In evaluating our strategic alternatives for Transmeta, we considered a variety of factors affecting the potential value returnable to our stockholders if we were to distribute cash by means of a dividend or stock repurchase, including limitations on the amount of our cash and capital surplus available for distribution in the near term, the time and expense practically required to make any such distribution, anticipated adverse effects on our competitive position and our business prospects for continuing operations as a stand-alone company if we were to distribute a substantial portion of our cash to our stockholders, certain dividend preferences in favor of some of our stockholders, tax treatment of dividends, and the expenses, timetable and prospective liabilities associated with a corporate dissolution and orderly wind-down of our business. As part of that process, we considered the immediate value offered to our shareholders in the merger with Novafora as compared with potential future return to stockholders from liquidation of Transmeta, in addition to an assumed hypothetical liquidation value discussed elsewhere in the proxy statement (which does not include estimates of our operating costs, wind-down costs and other expenses incurred in the liquidation process or proceeds from the sale of intellectual property assets). In the business judgment of our board of directors, none of these alternatives was reasonably likely to result in value for our stockholders greater than the consideration to be received by our stockholders in the Merger with Novafora.
The following disclosure supplements the discussion at pages 45-46 of the proxy statement concerning the reasons for the Merger with Novafora, including our consideration of our prospects for continuing operations as a stand-alone intellectual property licensing business.
In evaluating our strategic alternatives for Transmeta, we considered various possibilities for continuing our business operations, both with and without substantial reductions of our workforce, with a focus on licensing our patents and other intellectual property rights to third parties for value,

 


 

including, among other business factors, the resource commitment and expense required to maintain and continue developing the intellectual property rights necessary to support a stand-alone intellectual property licensing business; the resource commitment, expense, time and risks inherent in a licensing business that might require or involve us in the assertion, enforcement or defense of intellectual property rights in legal proceedings before a variety of administrative and judicial tribunals; and the current general business climate for intellectual property licensing in the semiconductor and computing industries.

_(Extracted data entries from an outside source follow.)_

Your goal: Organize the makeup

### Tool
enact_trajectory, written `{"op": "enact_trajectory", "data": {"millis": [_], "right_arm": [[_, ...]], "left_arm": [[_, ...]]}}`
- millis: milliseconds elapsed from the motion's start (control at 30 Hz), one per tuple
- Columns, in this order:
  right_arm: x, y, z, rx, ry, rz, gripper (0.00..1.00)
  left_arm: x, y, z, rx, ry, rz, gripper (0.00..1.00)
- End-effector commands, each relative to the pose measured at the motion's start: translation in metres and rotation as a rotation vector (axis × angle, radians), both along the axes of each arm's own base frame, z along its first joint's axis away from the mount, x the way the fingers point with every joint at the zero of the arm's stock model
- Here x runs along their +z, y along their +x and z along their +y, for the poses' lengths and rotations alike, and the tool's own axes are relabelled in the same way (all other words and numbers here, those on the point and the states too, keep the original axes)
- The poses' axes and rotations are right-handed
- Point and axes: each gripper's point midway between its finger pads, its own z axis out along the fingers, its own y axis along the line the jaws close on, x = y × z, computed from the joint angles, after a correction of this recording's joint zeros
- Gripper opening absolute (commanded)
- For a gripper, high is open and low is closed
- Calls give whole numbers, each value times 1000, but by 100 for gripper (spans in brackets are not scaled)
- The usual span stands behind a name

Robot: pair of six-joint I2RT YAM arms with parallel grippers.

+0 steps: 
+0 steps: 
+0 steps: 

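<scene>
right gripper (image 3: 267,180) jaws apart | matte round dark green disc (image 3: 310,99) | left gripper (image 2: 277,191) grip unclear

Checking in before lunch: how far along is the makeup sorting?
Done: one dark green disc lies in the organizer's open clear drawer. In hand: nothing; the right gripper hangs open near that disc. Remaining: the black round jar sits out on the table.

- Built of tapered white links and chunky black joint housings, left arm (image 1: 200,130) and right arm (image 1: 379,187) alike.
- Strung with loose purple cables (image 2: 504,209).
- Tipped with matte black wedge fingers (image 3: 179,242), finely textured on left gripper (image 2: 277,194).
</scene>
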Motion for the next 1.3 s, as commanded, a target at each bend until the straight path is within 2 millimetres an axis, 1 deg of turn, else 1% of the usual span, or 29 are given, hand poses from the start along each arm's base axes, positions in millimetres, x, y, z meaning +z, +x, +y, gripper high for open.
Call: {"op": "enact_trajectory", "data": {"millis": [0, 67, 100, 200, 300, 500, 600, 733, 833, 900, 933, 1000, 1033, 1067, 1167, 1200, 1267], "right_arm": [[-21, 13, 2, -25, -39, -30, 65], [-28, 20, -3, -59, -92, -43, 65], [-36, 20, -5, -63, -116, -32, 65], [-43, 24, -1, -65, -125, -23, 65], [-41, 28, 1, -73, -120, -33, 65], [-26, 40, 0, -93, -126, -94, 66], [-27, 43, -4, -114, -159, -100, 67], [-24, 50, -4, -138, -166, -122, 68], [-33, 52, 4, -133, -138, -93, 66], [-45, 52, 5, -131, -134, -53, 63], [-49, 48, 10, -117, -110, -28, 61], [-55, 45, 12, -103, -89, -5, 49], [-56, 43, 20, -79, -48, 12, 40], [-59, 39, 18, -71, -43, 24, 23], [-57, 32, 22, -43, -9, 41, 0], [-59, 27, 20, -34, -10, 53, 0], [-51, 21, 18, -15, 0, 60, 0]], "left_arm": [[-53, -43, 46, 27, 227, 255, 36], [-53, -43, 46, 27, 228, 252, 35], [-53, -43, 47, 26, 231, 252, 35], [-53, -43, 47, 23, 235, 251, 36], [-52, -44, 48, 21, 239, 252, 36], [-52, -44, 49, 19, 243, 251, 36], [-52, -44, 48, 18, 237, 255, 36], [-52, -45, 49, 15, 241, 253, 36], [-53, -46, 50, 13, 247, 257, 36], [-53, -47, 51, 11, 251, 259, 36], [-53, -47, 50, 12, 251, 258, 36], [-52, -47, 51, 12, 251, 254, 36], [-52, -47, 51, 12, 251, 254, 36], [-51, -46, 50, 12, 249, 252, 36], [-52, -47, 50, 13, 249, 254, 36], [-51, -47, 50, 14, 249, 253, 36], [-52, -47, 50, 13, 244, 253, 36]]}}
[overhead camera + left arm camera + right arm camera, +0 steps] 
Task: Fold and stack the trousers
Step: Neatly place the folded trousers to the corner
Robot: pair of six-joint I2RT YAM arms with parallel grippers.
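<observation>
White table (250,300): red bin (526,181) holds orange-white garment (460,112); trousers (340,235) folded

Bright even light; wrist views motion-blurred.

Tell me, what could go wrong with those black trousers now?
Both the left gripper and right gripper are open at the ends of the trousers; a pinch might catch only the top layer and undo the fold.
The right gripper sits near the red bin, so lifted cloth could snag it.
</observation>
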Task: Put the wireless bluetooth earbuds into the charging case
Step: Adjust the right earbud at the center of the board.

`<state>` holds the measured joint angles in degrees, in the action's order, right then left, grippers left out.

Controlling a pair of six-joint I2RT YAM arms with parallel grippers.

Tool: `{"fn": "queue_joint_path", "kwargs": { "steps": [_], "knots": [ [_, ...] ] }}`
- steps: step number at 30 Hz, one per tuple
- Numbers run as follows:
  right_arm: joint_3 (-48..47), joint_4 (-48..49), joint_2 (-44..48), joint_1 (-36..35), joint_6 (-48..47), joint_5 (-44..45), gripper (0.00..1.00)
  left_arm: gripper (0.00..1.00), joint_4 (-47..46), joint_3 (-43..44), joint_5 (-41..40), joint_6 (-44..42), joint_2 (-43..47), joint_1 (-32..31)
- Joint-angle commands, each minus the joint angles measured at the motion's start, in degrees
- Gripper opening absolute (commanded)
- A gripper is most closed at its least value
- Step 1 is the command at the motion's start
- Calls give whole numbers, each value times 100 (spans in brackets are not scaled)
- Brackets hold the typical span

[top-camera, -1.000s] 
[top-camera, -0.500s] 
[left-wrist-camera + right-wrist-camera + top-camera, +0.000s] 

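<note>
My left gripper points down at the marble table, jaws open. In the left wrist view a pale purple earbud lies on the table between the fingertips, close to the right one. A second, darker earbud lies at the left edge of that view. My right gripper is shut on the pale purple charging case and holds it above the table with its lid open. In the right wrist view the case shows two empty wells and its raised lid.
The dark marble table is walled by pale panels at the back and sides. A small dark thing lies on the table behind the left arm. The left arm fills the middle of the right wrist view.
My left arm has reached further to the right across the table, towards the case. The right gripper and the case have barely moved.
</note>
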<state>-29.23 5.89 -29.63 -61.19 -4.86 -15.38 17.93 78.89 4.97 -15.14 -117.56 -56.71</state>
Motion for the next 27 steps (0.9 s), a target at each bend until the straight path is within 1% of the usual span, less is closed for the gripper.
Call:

In the business judgment of our board of directors, no scenario for continuing to operate as a stand-alone business was reasonably likely to result in value for our stockholders greater than the consideration to be received by our stockholders in the Merger with Novafora.
The following disclosure supplements the discussion at pages 45-46 of the proxy statement concerning the reasons for the Merger with Novafora, including our consideration of our prospects for realizing stockholder value by selling some or all of our intellectual property assets.
Both in evaluating our strategic alternatives for Transmeta and as a focal activity of our business operations, we regularly considered the present and potential future value of our intellectual property portfolio and its constituent assets, including our patent portfolio and individual patents, and we entertained and engaged in confidential business discussions with multiple firms, companies and individuals expressing interest in acquiring, licensing, co-venturing with us or otherwise managing or assisting us in the analysis, marketing and licensing of our patents and other intellectual property rights. In the course of those efforts, we received from time to time offers and indications of interest from third parties about potential transactions to acquire our intellectual property assets, including our patents, and we considered, among other things, the potential value of such transactions for our stockholders; the potential adverse effects of such transactions on our prospects for achieving certain non-exclusive licensing agreements then under negotiation with third parties; the potential adverse effects of such transactions on the value of Transmeta as a business enterprise, Transmeta securities and our technologies and other assets; and our belief that the market for patent assets, both generally and in the semiconductor and computing industries, was declining through 2008. In the business judgment of our board of directors, we neither received nor had any reasonable prospect of receiving any offer or offers for our intellectual property assets that might return value to our stockholders greater than the consideration to be received by our stockholders in the Merger with Novafora.
Additional Information About the Proposed Merger and Where to Find It
     Transmeta has filed with the Securities and Exchange Commission a definitive proxy statement and other relevant materials relating to the proposed Merger with Novafora. The definitive proxy statement was mailed on or about January 6, 2009 to Transmeta stockholders of record as of the close of business on December 31, 2008. INVESTORS AND SECURITY HOLDERS OF TRANSMETA ARE URGED TO READ THE DEFINITIVE PROXY STATEMENT AND ANY OTHER RELATED DOCUMENTS FILED WITH THE SECURITIES AND EXCHANGE COMMISSION WHEN THEY BECOME AVAILABLE BECAUSE THEY CONTAIN IMPORTANT INFORMATION ABOUT THE PROPOSED MERGER. Investors and security holders may obtain free copies of the definitive proxy statement and other documents filed by Transmeta with the SEC free of charge at the Web site maintained by the SEC at http://www.sec.gov . In addition, investors and security holders may obtain free copies of the documents filed with the SEC by Transmeta by contacting Transmeta Investor Relations (Kristine Mozes, 781-652-8875). Investors and security holders of Transmeta are urged to read the definitive proxy statement and the other relevant materials before making any voting or investment decision with respect to the proposed Merger.
     Transmeta and its directors, executive officers, and employees may be deemed to be participants in the solicitation of proxies from the stockholders of Transmeta in connection with the proposed merger and related items. Information regarding the directors and executive officers of Transmeta and their ownership of Transmeta stock is set forth in Transmeta’s definitive proxy statement concerning the proposed Novafora merger, which was filed with the SEC on January 5, 2009. Investors and stockholders may obtain additional information regarding the interests of those participants by reading the definitive proxy statement relating to the proposed merger. Investors and stockholders can obtain a copy of that proxy statement free of charge at the Web site maintained by the SEC at http://www.sec.gov .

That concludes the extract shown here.